Telstra on Wednesday night noted that a draft copy of the ripping speech that chief executive Andy Penn is due to give with Thursday morning’s profit result may have “lost confidentiality”. The telco giant said this was the result of “an administrative error”.

“We are not aware that the speech has been made public at this stage but we are making this disclosure out of an abundance of caution,” Telstra said just hours before the profit result is due to be released. That’s the second time this week of high jinks in accounting. Building giant James Hardie thought a “clerical error” may have seen some information from its results released early. James Hardie’s CEO Jack Truong rushed forward Wednesday’s scheduled release to Tuesday night.

New role

Stephen Johns is moving on from pallets to big property.

Johns will become the next chairman of Goodman Group, the global logistics and property outfit.
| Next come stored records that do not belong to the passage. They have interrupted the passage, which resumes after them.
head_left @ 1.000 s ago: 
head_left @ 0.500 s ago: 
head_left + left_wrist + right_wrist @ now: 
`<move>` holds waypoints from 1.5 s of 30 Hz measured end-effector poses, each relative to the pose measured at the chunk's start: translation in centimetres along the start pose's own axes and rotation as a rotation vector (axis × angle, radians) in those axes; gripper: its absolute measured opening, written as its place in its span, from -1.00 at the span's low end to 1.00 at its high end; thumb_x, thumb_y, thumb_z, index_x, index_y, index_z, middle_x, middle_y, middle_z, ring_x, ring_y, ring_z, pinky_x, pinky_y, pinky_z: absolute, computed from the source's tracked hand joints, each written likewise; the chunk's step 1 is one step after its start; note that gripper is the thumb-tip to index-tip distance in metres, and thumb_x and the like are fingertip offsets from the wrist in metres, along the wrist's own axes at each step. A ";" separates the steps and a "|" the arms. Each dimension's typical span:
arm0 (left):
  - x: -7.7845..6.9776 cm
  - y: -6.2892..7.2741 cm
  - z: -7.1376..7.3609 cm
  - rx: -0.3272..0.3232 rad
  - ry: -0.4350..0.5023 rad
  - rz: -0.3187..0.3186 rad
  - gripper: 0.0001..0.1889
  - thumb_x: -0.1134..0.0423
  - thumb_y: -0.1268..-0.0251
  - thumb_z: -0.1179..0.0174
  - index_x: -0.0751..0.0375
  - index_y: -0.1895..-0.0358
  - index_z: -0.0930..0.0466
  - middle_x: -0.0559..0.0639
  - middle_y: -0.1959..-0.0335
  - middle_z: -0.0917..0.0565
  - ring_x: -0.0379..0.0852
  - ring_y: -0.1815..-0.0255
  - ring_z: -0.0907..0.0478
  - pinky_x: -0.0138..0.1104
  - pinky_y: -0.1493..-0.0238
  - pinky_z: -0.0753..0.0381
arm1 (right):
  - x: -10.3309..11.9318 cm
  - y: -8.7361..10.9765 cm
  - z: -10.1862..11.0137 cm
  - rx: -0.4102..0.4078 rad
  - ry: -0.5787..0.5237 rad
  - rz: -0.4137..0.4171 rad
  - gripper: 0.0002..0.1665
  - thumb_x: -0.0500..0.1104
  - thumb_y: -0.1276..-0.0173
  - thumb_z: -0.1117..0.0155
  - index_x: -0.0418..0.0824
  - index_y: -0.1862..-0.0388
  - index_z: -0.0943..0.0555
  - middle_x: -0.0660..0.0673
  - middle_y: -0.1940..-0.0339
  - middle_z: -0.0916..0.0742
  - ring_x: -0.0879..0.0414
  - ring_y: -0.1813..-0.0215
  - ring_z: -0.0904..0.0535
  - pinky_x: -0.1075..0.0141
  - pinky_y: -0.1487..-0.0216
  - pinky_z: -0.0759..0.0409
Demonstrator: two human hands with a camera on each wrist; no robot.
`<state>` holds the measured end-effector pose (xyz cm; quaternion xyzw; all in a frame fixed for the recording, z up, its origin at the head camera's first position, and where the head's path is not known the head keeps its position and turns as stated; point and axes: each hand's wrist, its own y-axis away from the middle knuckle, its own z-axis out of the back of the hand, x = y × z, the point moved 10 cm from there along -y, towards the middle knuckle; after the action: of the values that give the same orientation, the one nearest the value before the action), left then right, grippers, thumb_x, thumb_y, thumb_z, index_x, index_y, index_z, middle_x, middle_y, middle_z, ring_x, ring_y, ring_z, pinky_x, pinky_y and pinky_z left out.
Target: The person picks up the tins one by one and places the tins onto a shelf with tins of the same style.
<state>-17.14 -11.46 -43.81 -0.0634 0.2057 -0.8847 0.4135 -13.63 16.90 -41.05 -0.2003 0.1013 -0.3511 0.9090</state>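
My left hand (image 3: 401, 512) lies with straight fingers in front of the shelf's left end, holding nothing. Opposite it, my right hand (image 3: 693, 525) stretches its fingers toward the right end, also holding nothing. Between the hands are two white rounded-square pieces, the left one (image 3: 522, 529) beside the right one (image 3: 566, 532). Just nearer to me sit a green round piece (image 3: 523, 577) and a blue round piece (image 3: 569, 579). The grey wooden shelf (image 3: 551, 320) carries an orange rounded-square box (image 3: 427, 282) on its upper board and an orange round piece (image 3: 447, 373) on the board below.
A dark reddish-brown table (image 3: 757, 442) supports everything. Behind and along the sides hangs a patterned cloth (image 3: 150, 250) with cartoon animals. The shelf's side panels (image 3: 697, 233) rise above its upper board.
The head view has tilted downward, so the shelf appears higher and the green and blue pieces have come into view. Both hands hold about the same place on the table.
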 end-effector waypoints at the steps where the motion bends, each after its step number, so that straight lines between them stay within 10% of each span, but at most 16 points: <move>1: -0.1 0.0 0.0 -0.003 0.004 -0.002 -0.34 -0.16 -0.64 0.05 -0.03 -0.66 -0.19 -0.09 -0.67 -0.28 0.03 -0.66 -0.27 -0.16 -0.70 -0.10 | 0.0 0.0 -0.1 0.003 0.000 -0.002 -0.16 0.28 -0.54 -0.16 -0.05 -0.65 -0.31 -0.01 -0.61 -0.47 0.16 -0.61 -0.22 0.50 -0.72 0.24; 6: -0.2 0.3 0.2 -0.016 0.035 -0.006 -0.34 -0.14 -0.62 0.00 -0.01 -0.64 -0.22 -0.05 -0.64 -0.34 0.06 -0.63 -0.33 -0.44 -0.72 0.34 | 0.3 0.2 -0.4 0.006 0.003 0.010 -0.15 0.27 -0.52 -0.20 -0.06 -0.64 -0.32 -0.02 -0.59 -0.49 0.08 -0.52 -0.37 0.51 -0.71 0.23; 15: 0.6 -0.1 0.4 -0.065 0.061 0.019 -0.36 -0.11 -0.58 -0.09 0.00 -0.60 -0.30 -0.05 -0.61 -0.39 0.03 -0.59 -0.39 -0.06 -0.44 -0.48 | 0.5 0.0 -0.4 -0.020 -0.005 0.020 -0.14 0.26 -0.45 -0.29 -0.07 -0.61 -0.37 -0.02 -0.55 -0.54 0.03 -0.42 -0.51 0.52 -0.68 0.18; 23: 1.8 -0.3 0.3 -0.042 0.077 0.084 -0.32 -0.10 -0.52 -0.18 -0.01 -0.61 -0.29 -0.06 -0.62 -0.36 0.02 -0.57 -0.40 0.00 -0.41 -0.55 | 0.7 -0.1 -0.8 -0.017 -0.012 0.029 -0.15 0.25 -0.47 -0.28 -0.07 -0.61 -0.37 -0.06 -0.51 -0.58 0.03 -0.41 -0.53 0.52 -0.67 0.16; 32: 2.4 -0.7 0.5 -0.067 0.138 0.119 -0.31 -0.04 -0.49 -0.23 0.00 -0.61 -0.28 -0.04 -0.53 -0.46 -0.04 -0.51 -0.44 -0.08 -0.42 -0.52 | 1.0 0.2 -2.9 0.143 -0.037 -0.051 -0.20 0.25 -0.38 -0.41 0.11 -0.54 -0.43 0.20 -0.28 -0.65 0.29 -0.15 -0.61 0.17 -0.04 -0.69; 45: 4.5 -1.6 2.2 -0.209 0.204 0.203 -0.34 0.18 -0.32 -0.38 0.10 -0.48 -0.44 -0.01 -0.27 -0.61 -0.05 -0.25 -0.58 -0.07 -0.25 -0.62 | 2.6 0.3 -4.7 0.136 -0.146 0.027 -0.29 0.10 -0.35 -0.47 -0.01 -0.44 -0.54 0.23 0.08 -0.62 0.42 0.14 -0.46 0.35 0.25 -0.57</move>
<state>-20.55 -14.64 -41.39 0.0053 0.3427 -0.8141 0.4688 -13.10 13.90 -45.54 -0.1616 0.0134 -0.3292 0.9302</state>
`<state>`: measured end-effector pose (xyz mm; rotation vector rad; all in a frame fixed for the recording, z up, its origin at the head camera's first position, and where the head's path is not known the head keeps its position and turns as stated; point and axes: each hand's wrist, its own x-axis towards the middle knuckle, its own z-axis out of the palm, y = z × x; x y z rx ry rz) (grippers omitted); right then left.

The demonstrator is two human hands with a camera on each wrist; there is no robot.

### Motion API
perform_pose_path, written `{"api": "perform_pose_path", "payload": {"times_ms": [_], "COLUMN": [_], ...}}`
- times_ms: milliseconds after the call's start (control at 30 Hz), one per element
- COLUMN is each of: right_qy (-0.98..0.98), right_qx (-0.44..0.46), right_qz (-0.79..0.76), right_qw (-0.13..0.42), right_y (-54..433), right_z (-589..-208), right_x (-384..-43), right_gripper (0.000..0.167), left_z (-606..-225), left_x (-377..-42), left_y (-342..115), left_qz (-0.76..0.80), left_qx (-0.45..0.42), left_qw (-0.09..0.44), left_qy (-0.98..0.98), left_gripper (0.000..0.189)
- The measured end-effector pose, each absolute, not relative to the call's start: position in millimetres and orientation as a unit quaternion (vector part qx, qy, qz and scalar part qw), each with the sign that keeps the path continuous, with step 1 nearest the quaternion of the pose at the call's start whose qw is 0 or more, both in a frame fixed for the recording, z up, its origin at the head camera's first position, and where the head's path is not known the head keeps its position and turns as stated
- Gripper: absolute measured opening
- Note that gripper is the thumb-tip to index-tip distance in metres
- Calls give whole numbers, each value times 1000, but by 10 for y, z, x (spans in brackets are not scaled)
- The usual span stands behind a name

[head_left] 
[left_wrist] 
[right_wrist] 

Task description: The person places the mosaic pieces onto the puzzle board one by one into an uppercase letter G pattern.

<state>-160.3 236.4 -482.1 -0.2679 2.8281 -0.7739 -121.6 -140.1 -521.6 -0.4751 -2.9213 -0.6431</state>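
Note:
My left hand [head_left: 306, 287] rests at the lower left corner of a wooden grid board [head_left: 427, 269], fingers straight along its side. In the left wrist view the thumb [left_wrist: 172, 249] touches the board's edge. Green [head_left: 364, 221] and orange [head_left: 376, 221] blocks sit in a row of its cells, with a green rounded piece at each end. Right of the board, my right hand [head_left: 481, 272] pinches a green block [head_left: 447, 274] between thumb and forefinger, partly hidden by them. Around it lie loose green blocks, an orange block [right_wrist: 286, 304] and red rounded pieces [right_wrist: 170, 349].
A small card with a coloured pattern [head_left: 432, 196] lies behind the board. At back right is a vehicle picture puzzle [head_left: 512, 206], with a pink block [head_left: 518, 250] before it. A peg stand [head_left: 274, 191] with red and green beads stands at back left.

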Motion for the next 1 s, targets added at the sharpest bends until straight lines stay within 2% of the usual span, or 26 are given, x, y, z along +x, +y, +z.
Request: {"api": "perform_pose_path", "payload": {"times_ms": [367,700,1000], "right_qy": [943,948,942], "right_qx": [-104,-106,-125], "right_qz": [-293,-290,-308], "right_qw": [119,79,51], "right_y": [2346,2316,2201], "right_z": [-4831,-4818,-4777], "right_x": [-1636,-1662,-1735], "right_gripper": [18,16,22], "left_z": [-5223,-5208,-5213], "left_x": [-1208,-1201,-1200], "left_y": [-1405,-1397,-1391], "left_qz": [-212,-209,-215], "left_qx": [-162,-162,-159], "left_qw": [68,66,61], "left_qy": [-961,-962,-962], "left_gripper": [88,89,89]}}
The 73-year-old and soon to be retired Brambles chair will succeed Ian Ferrier in November.

Johns has prepared for the role following a long Lowy family apprenticeship, having been at Westfield for over 40 years, a director for 27, before stepping down in 2013 ahead of the Westfield split.

In 2016 Johns was appointed director at Goodman Group, which with a $27.9bn market cap is narrowing in on being Australia’s most valuable property company of all time, surpassing even Westfield which was taken over at $33bn. Coming in as the new Brambles chair will be John Mullen who needs a bit of light relief from his day job as Telstra chair.